I used this to test it:
const P = require('puppeteer')
const showCookies = async page => {
const pre = await page.$('pre')
const cookies = await pre.evaluate(e => e.innerText)
console.log(JSON.parse(cookies))
}
const setCookies = async path => {
const browser = await P.launch({
headless: true,
userDataDir: path
})
const page = await browser.newPage()
await page.goto('https://httpbin.org/cookies/set/test123/123')
await showCookies(page)
await browser.close()
}
const checkCookies = async path => {
const browser = await P.launch({
headless: true,
userDataDir: path
})
const page = await browser.newPage()
await page.goto('https://httpbin.org/cookies')
await showCookies(page)
await browser.close()
}
(async () => {
const path = 'sessions/test'
await setCookies(path)
await checkCookies(path)
})().catch(console.error)
While I'd expect the output to be:
{ cookies: { test123: '123' } }
{ cookies: { test123: '123' } }
The output is actually:
{ cookies: { test123: '123' } }
{ cookies: {} }
I've done a little Googling and it doesn't seem like you can reload profiles? Maybe I'm doing something wrong? Any ideas?

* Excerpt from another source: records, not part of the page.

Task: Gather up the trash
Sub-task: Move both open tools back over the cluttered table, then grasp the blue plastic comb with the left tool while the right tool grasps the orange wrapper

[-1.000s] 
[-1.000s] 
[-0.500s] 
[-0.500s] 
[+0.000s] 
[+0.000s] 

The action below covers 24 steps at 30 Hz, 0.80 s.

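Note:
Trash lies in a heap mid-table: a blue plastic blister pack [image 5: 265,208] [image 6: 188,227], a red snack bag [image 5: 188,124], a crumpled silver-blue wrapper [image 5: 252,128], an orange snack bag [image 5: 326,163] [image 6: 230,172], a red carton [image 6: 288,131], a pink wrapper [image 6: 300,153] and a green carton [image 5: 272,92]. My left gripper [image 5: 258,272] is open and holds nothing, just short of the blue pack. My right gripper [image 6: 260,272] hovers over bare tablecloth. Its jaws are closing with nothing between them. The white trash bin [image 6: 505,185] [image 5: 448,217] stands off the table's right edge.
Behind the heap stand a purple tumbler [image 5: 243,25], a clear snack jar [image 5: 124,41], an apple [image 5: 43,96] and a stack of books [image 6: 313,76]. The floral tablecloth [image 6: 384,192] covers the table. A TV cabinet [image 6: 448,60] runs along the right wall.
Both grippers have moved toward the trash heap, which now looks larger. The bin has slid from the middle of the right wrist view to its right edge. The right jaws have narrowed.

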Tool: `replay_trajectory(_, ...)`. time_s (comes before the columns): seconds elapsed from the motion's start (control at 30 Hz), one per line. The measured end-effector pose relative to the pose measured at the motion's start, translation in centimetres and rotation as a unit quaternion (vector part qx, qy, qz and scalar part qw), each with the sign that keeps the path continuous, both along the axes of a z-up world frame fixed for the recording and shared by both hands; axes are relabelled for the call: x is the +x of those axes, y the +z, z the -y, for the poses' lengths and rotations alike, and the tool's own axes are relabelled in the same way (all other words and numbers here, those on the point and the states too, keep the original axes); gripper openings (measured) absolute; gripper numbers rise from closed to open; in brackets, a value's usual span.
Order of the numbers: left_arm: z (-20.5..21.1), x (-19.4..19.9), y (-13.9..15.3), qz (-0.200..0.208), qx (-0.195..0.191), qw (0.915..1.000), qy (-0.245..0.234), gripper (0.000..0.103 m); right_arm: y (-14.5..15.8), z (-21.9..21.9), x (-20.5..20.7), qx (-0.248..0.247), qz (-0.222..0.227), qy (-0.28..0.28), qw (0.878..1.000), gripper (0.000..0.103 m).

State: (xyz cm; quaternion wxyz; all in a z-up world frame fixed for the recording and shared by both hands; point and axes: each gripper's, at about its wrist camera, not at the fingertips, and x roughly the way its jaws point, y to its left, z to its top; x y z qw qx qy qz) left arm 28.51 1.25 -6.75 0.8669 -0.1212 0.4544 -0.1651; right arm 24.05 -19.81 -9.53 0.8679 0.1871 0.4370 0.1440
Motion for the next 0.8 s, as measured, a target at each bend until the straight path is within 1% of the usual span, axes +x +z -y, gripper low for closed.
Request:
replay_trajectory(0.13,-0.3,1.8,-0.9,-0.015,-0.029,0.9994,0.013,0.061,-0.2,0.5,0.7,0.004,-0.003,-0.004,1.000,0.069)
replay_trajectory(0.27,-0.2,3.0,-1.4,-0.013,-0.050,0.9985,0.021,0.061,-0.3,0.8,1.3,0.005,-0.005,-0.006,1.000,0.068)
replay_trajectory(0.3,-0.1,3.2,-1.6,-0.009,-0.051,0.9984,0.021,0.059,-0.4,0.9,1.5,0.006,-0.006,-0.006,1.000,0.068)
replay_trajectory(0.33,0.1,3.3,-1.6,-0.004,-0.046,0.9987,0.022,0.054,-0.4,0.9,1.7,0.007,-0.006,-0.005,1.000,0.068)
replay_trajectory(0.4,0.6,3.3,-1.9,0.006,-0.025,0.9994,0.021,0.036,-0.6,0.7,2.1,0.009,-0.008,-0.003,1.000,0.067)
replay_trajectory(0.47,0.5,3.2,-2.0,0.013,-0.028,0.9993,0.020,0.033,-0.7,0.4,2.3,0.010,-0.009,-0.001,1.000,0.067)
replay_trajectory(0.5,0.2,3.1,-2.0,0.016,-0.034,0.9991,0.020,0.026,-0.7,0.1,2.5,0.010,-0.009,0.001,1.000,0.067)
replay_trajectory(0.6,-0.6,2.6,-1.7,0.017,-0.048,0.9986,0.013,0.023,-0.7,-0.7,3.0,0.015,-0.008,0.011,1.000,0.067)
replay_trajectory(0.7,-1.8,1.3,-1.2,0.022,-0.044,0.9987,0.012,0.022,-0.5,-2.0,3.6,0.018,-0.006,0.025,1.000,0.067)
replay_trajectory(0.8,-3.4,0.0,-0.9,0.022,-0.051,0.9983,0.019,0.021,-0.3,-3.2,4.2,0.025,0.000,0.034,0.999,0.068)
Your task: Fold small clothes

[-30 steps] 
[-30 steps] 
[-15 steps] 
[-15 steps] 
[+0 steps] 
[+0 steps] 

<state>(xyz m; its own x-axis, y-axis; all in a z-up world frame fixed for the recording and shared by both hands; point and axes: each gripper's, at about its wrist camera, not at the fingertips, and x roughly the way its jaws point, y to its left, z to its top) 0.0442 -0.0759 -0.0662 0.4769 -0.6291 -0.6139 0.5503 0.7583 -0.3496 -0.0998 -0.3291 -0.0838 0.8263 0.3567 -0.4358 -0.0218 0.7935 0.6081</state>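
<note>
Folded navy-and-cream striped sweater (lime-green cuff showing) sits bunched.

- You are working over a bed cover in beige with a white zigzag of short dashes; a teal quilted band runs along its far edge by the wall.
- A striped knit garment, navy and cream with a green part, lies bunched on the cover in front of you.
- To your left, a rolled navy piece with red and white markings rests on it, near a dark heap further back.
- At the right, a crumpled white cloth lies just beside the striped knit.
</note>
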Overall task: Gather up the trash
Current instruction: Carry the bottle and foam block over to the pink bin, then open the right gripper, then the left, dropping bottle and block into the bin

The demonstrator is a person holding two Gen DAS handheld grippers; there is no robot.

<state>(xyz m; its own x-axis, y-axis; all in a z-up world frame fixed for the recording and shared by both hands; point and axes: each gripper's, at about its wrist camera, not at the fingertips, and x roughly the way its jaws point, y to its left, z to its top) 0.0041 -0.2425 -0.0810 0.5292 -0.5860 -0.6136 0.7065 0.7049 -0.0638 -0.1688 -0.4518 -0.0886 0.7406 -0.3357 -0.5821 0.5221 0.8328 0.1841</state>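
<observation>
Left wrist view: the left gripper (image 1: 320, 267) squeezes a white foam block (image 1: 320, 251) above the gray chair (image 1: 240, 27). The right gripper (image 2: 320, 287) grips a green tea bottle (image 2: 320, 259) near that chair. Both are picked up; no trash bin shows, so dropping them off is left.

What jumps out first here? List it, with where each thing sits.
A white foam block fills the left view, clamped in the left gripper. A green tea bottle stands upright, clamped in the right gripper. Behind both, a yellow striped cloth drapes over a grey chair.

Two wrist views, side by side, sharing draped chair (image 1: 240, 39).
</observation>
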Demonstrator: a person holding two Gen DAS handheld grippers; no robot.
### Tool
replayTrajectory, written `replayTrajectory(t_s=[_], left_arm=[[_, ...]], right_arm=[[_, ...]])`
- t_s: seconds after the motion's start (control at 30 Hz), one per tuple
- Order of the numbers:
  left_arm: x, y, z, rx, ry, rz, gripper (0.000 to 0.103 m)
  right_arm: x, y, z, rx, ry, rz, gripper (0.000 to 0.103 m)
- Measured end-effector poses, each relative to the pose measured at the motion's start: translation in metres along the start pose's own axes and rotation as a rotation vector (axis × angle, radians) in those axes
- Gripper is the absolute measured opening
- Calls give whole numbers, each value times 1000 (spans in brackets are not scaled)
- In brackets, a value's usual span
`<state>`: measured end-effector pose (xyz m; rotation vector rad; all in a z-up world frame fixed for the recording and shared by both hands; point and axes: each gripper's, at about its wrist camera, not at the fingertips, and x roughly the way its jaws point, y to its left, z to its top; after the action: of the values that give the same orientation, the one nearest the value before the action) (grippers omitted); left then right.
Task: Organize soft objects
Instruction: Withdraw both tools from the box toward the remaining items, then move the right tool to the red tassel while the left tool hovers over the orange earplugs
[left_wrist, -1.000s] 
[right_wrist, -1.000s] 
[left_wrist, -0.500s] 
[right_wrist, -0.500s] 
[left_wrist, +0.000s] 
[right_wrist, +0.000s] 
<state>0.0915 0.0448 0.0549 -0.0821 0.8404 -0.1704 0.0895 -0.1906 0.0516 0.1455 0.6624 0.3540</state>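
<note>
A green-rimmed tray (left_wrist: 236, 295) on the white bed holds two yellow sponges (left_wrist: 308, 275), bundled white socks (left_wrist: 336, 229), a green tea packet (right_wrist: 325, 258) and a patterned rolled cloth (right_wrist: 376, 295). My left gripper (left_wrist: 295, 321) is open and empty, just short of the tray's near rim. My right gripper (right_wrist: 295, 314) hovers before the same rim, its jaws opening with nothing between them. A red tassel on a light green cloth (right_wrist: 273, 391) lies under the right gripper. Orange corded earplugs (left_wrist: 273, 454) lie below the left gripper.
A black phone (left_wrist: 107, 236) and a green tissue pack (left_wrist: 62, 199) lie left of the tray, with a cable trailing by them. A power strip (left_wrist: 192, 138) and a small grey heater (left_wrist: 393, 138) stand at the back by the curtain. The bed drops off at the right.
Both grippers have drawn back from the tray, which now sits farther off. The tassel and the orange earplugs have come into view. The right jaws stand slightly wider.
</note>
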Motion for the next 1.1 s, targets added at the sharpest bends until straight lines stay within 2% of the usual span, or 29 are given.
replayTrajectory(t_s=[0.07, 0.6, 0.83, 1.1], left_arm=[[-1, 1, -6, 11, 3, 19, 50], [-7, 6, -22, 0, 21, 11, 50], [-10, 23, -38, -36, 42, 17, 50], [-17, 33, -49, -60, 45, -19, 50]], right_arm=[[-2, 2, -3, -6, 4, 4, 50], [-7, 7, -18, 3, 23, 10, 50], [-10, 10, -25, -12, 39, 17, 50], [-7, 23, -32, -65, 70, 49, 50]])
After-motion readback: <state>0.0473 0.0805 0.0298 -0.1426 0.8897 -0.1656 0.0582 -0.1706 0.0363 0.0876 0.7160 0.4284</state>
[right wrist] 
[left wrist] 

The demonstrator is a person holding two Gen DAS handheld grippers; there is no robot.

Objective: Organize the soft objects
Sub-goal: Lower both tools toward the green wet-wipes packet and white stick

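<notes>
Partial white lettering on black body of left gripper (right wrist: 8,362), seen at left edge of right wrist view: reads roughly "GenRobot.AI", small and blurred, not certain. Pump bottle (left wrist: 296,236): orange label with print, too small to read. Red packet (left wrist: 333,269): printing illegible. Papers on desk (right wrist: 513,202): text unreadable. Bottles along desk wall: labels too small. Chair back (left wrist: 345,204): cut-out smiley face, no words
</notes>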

Hmmm, I haven't done any concrete tests, I only notice that the CF cookies stored in the session/profile folder SQLite DB are being used, because wile the first solving can take several retries and quite a bit of time, subsequent calls to the site opens very fast, obviously without needing to solve again. So as long as the container is running all seems to be OK with the cookies but since many container hosts use volatile storage, once they go idle, the profile folder is lost. My workaround now is to store the cookies locally and send them back to the proxy if not expired yet. This seems to work more or less, though. I found one issue with the documentation, that says mandatory fields for cookies are name and value but I had to send domain, too.
I can play a bit with your code. Wasn't aware of that httpbin until now :)
PS: what I see already is that using above code, for reasons I don't understand, the Default profile folder is not created at all. This contains the cookies DB. But maybe that's a Windows issue?
PPS: using Windows temp dir as parent folder works then with Default and cookies being created. Problem is that the call to httpbin doesn't seem to store the cookies correctly, the DB file stays empty. If you call another page, such as github, cookies are stored correctly. Interestingly, in Fiddler you see the the requests from Puppeteer are working and cookies returned as expected:
GET https://httpbin.org/cookies/set/test123/123 HTTP/1.1
HTTP/1.1 302 FOUND
Date: Thu, 23 Jul 2020 11:38:40 GMT
Content-Type: text/html; charset=utf-8
Content-Length: 223
Connection: keep-alive
Server: gunicorn/19.9.0
Location: /cookies
Set-Cookie: test123=123; Path=/
which redirects to
GET https://httpbin.org/cookies HTTP/1.1
HTTP/1.1 200 OK
Date: Thu, 23 Jul 2020 11:38:41 GMT
Content-Type: application/json
Content-Length: 44
Connection: keep-alive
Server: gunicorn/19.9.0
Access-Control-Allow-Origin: *
Access-Control-Allow-Credentials: true
{
"cookies": {
"test123": "123"
}
}
PPPS: I fiddled the proxy while calling a page after the challenge is solved and it definitely sends back the cookies stored in the session.
Cheers,
Jx-
Very interesting. Sorry it took forever to get back to you. Are you in the Discord server? https://discord.gg/pVT8rNy
I'll continue to look into this but I've been busier lately.